Waking into the awareness of reality

So despairing, am I losing my sanity?

Neither the sunshine bring cheer

Nor does the rain.


The gloom from the clouds grey

Penetrates into the mind.

The outer and inner well connected

By the bridge of thoughts fraught

With inertia of being.


Words lift me up from the rut

Otherwise, I can simply go kaput.

I want to fit in between the words

Outside world, I have become a mis-fit.


In the fitness of things, I make this confession.

I will have my way, bereft of any opposition.

In the inner world I have discovered

The words in every nook and corner

Words have become my world.


A world without any hatred

Where division is only arithmetic

Where caste has been cast away

Where no one goes hungry.

It is too unrealistic to build a bridge

With the outer where the inner can reflect.


Noise outside is resonating with the noise inside

As peace eludes as usual.

The outer noise is one, that of a livelihood for someone.

Inner noise of that a boredom in the mind.

Mind will not rest

Till that one book is written

And the world gets smitten.


Showdown with the daughter

End of laughter, does it matter?

Lacking love, these relationships

Caught in the stormy water, rudder less ships.


The environment outer vitiated deeper

Seeping into the environment inner

Of the future lies the dark winter.


Wisdom not a constant but a flickering light

Reminds one of the fire flies, not so bright.

Words streaming in not so smooth

Emotions bubbling quite uncouth.


Why can’t the waves in the mind ever cease?

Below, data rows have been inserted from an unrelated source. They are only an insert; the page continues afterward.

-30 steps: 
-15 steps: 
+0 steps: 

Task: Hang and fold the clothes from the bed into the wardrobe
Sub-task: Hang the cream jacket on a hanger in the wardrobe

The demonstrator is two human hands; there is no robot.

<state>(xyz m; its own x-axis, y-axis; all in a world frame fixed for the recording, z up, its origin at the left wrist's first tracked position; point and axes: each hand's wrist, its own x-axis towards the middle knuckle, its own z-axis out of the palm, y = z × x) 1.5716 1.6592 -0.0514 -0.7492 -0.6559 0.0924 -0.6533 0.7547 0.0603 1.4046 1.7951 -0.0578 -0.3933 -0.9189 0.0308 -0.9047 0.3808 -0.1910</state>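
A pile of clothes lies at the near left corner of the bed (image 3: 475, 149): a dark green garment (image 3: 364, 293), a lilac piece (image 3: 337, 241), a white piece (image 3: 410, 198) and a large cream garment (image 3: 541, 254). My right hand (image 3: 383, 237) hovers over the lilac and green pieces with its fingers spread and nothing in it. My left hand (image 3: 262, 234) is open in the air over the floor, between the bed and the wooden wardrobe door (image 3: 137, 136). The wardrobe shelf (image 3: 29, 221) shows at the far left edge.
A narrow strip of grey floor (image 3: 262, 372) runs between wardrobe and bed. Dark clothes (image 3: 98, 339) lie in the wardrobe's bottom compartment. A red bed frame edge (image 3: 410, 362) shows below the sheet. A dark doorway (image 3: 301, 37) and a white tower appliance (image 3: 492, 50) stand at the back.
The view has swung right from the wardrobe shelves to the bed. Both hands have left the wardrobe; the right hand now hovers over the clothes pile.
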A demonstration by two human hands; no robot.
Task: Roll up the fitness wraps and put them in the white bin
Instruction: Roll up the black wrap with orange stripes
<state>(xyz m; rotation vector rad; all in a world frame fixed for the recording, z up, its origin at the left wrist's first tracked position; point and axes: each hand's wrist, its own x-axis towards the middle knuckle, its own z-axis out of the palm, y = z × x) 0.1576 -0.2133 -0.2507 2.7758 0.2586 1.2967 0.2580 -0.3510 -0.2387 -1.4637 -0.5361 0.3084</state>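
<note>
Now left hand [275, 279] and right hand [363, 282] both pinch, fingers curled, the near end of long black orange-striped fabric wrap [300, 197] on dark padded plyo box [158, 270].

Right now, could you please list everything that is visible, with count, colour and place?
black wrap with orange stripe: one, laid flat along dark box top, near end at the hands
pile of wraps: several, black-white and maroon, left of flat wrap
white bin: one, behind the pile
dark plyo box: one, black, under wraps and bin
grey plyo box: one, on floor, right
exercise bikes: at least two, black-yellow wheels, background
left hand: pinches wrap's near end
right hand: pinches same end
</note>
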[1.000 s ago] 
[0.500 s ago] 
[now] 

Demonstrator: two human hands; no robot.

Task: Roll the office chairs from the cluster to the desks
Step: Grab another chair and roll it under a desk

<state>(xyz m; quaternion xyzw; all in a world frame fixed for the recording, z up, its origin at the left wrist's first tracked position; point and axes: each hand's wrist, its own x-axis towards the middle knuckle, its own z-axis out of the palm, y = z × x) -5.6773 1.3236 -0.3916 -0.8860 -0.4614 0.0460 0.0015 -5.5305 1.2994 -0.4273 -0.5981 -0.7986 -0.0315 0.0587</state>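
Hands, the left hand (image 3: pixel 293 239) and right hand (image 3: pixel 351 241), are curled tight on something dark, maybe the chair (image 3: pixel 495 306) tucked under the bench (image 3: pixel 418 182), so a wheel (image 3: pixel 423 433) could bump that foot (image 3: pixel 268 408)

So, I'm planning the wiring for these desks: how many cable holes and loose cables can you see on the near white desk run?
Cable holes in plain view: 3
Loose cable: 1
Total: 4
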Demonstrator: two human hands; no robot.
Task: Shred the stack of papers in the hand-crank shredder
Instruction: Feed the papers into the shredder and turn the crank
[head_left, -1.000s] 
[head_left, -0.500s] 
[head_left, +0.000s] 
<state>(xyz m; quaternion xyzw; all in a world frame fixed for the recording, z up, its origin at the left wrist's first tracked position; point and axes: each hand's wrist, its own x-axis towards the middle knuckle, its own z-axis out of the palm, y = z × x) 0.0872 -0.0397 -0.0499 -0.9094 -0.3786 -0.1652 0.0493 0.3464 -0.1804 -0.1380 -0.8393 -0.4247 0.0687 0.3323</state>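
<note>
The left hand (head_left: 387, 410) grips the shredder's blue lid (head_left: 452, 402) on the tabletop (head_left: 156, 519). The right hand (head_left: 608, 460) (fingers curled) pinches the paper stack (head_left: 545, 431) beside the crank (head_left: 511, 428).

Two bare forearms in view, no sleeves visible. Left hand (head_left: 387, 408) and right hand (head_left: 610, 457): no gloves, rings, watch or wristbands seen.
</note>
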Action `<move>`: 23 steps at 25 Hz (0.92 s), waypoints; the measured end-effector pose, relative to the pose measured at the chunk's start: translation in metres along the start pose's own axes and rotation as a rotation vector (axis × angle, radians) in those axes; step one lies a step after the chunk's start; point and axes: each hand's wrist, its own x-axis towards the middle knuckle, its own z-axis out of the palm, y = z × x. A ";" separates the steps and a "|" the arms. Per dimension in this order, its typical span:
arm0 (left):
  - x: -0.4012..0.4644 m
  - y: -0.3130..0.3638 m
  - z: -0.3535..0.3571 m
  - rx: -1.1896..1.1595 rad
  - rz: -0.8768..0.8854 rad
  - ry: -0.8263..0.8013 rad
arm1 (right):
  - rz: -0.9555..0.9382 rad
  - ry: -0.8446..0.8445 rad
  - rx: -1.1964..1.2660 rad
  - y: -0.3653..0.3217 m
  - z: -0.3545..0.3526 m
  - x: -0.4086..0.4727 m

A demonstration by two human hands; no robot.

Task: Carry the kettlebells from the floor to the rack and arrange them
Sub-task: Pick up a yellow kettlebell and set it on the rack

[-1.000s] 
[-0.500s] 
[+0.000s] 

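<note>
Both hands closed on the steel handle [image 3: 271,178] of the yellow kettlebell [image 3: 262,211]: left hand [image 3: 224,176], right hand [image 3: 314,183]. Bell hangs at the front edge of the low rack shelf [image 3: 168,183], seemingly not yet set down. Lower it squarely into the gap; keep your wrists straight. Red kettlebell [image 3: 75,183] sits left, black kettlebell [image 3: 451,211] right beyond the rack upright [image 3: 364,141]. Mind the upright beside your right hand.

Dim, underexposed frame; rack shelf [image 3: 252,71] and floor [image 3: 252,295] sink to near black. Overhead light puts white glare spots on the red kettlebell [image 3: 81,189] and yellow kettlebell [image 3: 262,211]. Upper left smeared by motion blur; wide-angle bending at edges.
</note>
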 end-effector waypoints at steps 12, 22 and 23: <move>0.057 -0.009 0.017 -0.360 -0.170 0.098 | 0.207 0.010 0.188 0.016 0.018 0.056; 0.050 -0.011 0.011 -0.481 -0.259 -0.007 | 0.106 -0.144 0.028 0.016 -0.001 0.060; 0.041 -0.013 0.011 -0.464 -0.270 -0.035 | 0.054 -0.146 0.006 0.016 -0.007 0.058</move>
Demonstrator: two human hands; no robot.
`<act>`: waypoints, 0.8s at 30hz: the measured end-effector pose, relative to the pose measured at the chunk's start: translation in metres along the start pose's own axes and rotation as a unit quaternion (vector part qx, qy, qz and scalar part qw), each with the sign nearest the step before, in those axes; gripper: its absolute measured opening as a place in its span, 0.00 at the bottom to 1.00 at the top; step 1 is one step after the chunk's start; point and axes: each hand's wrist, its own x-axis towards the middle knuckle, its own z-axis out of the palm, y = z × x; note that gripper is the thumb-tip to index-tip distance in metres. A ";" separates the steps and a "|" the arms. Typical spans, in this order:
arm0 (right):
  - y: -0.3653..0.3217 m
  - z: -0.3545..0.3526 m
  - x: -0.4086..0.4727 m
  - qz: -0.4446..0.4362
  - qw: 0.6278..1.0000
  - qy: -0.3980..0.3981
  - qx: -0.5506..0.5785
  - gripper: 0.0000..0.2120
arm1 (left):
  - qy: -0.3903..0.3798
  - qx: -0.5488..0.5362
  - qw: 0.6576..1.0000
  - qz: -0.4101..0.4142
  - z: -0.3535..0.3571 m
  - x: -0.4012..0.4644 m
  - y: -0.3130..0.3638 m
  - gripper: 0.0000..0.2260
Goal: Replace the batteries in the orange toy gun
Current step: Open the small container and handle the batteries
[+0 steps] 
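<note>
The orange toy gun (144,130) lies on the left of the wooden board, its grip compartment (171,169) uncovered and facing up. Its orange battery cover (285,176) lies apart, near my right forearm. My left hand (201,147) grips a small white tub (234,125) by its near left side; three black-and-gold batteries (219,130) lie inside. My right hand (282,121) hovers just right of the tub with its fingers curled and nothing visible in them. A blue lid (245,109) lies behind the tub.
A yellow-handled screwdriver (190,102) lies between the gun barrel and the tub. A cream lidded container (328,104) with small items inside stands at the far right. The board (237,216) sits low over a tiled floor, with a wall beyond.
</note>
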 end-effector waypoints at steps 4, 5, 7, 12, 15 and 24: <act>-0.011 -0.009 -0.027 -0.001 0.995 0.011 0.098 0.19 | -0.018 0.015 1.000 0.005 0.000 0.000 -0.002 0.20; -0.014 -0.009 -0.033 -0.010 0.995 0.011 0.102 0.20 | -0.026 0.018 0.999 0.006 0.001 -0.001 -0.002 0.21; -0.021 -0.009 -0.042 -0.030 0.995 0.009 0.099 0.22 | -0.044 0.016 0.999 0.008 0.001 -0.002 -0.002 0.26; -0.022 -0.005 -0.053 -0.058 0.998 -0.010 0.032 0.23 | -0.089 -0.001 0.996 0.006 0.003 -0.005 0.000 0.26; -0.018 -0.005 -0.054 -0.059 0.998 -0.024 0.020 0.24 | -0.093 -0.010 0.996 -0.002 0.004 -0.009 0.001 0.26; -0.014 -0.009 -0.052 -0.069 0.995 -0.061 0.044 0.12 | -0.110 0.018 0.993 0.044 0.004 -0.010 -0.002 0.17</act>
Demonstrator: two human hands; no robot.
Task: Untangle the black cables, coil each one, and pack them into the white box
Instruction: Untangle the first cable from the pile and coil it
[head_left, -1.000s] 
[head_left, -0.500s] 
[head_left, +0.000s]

The constant tide disturbs the mental peace.

Why the hollow in the stomach I can’t follow?

I lie on the bed for comfort tucking in with a pillow.


The day that followed I find myself with low energy

Going about my activities with lethargy

Living a life of an apology.


Wish I could put my memory in my safe in a bank locker

I just need to remember how to operate my bank account

To use the money to meet my needs.


Where can I run away, memory comes with me?

Like a cauldron bubbling with thoughts.

Thoughts never cease until sleep takes over

Will death be the state when one can sleep forever?


Just when you wish the day will pass off soon

It hangs, it lingers, it weighs heavily on you.


It is not as if these things are new

They keep repeating, yet possesses you.

These thoughts from the memory.


Sometimes smoking used to relieve me

But smoking I have left behind.

Lighting up has become a thing of the past.


The words assuage me

Some juice is still left

Writer is still alive and kicking.


I have been adding to the bucket list

As an atheist I don’t know to pray

until the time this will go on

When finally, I shall kick the bucket.